Watch us in action
See how ballots are processed by watching our live election cams.
Sorting, opening, and scanning ballots do not happen every day or at all hours of the day. If we are not currently processing ballots, our virtual tour video will give you an idea of what we do.
These webcams require Adobe Flash player.
Election Service Center
The Elections Service Center provides accessible voting and voter registration services. It opens about 20 days before each election to provide in-person, accessible voting for all voters, and specifically those voters who require assistance to vote privately and independently.
Staff working at these stations during an election also perform regular administrative duties in between serving voters who visit the center. If there is no live stream or no activity, please check back again at another time or day.
When ballots are delivered to King County Elections, the signature on each envelope is scanned by our mail sorting machines and sent electronically to the signature verification team. Once the signatures have been reviewed and accepted, we prepare envelopes for the opening process by cutting the top of the envelope for easier ballot extraction. Ballots with signature issues are held in secure storage and cannot move forward until the signature is verified. This is the first stage of ballot accountability.
Sorting does not happen every day, or at all hours. If there is no live stream or no activity in the ballot sorting area, please check back again at another time or day.
Before any ballot is counted, the law requires that we visually compare the signature on every returned ballot envelope with the voter’s signature on file. Trained specialists look for general similarities such as height and spacing of letters or slants. If the signatures match, the ballot packet is approved to move forward to opening. If the signatures do not match or a signature is missing, the ballot packet is flagged and sent for further review.
Approximately one to two percent of ballots returned in each election have a problem with the signature, which is referred to as a “challenge.” This requires the voter to resolve the issue before their ballot may be processed. The majority of challenges are simply because the voter did not sign the envelope. Many signatures on the envelope do not match what is on file. While there are many reasons this could happen, common reasons include the length of time since the voter first registered to vote or a voter initialing instead of signing. We contact voters by letter, email and phone with instructions on how to resolve the issue and they have until the day before the election is certified to respond.

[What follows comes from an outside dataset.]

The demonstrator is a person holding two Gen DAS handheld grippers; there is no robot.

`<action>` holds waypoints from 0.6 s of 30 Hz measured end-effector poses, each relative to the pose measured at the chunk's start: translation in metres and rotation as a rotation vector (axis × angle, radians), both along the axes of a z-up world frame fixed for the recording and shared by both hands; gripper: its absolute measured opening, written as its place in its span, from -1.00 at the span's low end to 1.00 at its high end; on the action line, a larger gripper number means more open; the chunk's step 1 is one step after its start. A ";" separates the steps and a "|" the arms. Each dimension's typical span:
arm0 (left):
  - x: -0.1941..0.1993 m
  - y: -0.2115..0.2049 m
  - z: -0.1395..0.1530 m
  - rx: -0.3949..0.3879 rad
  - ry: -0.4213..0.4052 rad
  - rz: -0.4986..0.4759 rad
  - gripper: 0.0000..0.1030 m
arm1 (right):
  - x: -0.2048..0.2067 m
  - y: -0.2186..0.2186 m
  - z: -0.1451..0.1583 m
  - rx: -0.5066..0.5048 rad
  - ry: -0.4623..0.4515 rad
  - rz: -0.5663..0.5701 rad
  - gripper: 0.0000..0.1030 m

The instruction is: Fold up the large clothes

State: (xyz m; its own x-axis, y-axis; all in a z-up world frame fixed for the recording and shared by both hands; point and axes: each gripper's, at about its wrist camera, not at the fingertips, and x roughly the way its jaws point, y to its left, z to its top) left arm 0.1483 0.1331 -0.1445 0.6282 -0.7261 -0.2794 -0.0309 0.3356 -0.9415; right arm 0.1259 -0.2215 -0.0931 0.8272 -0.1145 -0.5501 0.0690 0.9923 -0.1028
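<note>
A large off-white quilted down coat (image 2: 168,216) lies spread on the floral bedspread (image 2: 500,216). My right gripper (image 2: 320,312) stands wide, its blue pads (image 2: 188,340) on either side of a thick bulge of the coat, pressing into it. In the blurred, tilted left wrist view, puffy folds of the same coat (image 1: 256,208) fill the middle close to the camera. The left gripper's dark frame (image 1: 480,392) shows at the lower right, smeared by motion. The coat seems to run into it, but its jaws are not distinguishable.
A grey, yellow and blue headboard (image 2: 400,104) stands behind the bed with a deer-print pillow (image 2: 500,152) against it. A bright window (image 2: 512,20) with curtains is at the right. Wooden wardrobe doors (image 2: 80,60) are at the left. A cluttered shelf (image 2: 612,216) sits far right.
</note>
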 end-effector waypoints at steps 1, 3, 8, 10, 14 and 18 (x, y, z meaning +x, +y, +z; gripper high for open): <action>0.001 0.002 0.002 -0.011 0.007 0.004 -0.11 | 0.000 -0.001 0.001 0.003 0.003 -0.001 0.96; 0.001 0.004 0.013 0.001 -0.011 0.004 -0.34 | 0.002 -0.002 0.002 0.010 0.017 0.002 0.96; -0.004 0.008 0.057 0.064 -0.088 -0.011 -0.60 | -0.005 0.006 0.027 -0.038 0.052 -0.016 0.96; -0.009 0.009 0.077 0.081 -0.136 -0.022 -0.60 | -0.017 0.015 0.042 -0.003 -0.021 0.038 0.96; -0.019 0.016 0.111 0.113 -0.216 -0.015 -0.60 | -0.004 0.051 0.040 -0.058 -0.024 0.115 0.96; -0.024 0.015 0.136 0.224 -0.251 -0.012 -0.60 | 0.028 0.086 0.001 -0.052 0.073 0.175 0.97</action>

Signature verification does not happen every day, or at all hours. If there is no live stream or no activity in the signature verification area, please check back again at another time or day.

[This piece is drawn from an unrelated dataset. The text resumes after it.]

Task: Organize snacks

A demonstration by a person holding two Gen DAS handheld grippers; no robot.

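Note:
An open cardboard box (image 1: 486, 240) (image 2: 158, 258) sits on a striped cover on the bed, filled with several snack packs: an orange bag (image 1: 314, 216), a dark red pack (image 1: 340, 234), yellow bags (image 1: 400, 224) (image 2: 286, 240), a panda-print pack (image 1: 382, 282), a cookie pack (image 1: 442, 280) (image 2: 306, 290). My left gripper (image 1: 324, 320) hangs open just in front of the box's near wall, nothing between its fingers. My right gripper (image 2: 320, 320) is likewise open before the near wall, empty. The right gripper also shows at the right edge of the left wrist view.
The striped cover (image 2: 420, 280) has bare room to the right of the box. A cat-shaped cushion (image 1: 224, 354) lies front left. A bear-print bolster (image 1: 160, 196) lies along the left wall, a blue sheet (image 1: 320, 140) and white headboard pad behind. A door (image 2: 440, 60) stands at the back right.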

Opening is a three step process:
- The security envelope, containing the voted ballot, is removed from the signature envelope and separated.
- Once all signature envelopes have been emptied and set aside, staff open the security envelopes and remove the ballots.
- We visually inspect the ballot to determine if the votes as marked by the voter can be properly read by our scanning equipment. Ballots that are physically ready for scanning and tabulation proceed. Ballots with physical damage or unclear voter marks are sent to Ballot Review.
Ballot opening does not happen every day, or at all hours. If there is no live stream or no activity in the opening area, please check back again at another time or day.
If there is damage to a ballot or if the voter makes stray marks or corrections, or uses the wrong type of pen, the scanners will not be able to read the ballot. In these cases, teams of two determine if the ballot can be electronically duplicated or needs to be physically duplicated. Teams use the Voter Intent Manual produced by the Office of the Secretary of State which ensures consistent determination of voter intent.
Ballot review does not happen every day, or at all hours. If there is no live stream or no activity in the opening area, please check back again at another time or day.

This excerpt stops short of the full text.